4.2 Proposed combination scheme for I-vector based system

The classical GMM–UBM based SV systems effectively capture the speaker variabilities but suffers from channel/session variabilities (Kenny et al. 2007a). The later discoveries like, the use of GMM supervector with support vector machine (SVM) and more recently with joint factor analysis (JFA) are used to compensate the channel variability (Kenny et al. 2007b). The further experiments on NIST evaluation dataset proved that channel factors estimated using JFA, which are supposed to model only channel effects, also contain information about speakers. Based on that observation the i-vector based system was developed for speaker verification tasks (Dehak et al. 2011). In this approach a single space referred as the total variability space is defined. The total variability space contains speaker and channel variabilities simultaneously and transforms the GMM mean supervector of an utterance to a low dimensional vector, called as identity vectors or i-vectors for short. The details of the conventional i-vector based SV system can be found in (Dehak et al. 2011).
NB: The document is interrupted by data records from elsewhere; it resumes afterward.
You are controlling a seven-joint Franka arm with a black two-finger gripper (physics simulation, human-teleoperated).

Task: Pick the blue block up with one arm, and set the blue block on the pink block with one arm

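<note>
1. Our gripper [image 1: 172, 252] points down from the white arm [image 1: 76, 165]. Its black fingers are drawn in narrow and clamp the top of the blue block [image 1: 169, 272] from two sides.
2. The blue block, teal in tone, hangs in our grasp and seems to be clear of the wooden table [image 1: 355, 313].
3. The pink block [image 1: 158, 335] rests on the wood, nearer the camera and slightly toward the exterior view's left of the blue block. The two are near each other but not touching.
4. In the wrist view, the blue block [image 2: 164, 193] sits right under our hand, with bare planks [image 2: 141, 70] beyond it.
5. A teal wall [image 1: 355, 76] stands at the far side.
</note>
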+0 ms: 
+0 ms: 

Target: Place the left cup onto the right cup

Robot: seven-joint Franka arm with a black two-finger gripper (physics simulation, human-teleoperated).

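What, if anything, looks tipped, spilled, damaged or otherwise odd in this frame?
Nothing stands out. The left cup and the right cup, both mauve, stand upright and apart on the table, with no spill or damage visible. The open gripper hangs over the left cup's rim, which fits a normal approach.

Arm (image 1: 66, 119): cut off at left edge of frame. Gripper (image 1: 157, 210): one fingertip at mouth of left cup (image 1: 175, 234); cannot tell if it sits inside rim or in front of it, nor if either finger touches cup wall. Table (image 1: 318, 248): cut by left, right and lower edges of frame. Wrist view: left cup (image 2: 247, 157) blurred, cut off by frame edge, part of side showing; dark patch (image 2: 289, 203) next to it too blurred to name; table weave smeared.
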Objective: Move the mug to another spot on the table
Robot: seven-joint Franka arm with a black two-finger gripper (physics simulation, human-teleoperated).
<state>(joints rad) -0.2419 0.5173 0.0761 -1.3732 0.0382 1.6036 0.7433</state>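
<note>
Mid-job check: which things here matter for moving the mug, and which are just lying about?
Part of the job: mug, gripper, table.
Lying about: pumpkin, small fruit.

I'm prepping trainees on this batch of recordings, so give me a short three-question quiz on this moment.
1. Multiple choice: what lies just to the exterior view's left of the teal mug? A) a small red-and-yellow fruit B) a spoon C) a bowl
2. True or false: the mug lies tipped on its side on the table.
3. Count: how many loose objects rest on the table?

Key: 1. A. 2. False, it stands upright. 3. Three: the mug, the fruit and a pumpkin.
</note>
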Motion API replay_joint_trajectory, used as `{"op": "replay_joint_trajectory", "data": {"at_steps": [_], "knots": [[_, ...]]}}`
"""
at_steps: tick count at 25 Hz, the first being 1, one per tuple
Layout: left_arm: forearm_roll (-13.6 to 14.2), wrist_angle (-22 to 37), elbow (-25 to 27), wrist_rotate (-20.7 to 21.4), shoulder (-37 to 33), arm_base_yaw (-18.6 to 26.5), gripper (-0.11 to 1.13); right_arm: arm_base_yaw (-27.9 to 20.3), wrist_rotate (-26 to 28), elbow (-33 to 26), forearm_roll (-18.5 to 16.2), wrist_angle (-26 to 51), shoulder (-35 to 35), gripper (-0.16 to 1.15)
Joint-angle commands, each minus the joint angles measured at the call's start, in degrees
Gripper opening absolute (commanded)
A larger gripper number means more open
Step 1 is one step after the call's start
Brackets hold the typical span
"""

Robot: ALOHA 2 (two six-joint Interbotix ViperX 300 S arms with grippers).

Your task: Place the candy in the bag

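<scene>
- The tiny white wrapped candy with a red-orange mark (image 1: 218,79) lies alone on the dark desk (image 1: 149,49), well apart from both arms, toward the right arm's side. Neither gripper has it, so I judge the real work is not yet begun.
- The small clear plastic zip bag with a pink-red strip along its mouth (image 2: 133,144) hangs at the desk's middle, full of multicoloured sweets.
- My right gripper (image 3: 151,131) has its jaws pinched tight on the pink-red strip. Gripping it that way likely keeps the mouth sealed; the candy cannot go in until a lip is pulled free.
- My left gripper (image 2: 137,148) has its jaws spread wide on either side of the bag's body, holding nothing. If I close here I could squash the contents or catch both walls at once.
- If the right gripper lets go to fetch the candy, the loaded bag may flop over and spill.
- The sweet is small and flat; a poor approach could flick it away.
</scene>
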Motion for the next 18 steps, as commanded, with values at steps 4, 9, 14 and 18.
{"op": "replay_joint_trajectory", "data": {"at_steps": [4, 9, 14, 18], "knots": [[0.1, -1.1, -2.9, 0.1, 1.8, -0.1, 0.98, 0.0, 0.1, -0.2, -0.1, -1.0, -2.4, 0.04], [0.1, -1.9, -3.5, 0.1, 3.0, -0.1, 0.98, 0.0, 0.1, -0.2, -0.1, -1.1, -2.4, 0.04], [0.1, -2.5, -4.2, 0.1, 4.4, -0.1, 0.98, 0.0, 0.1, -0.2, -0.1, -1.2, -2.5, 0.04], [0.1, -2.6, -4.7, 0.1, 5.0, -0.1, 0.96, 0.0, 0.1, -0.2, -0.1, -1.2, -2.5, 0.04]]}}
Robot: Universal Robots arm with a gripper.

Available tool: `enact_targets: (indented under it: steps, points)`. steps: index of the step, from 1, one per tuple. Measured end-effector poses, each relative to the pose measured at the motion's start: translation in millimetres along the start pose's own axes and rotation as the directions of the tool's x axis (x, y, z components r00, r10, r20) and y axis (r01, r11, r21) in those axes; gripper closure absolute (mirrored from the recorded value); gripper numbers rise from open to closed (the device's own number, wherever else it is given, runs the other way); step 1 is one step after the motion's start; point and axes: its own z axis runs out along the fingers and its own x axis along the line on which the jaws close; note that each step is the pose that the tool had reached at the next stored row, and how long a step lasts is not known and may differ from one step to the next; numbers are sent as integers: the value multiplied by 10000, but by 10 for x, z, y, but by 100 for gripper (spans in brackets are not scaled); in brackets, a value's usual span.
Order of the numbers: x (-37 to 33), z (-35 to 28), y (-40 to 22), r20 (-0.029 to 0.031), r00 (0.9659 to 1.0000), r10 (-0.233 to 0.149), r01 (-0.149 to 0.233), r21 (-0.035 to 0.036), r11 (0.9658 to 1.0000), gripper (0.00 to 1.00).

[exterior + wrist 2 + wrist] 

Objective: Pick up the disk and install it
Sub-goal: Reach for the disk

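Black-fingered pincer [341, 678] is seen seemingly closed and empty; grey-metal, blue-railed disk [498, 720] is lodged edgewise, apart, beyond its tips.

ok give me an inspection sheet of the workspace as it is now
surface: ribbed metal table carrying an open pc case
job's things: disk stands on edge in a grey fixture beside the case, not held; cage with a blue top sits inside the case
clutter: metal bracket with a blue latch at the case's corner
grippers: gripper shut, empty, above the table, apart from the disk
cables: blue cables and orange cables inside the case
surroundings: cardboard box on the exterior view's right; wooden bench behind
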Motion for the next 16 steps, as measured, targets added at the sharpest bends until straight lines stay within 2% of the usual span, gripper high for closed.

The proposed combination scheme can also be applied to state-of-the-art i-vector based SV system. The block diagram of the proposed i-vector based combined SV system is shown in Fig. 2. The feature extraction and UBM building processes are followed by usual methods. The respective 0th and centralized 1st order Baum–Welch statistics (sufficient statistics in Fig. 2) are computed separately by using \(X_{tr}\) and \(Y_{tr}\) features. The composite Baum–Welch statistics are made by using the Eq. 6, where \(\{N_{x}, F_{x}\}\) and \(\{ N_{y}, F_{y}\}\) represent the Baum–Welch statistics of \(X_{tr}\) and \(Y_{tr}\) features sets. \(\{N_{z}\), \(F_{z}\}\) represents the composite Baum–Welch statistics (combined sufficient statistics in Fig. 2).

Fig. 2
figure 2

Block diagram of the proposed i-vector based SV system

$$\begin{aligned} N_{z}= \begin{bmatrix} N_{x} ~N_{y} \end{bmatrix}, F_{z}= \begin{bmatrix} F_{x} ~F_{y} \end{bmatrix}, \end{aligned}$$
(6)

The training of the composite T-matrix is performed by using the composite sufficient statistics and following the similar approach as discussed in  (Dehak et al. 2011). Then, the i-vector of the input speech signal is estimated by using the composite T-matrix. Since, the composite T-matrix is performed by joint use of \(X_{tr}\) and \(Y_{tr}\) features, the corresponding i-vector reflects fused information in together. The rest of the process is similar to conventional i-vectors based system described in (Dehak et al. 2011).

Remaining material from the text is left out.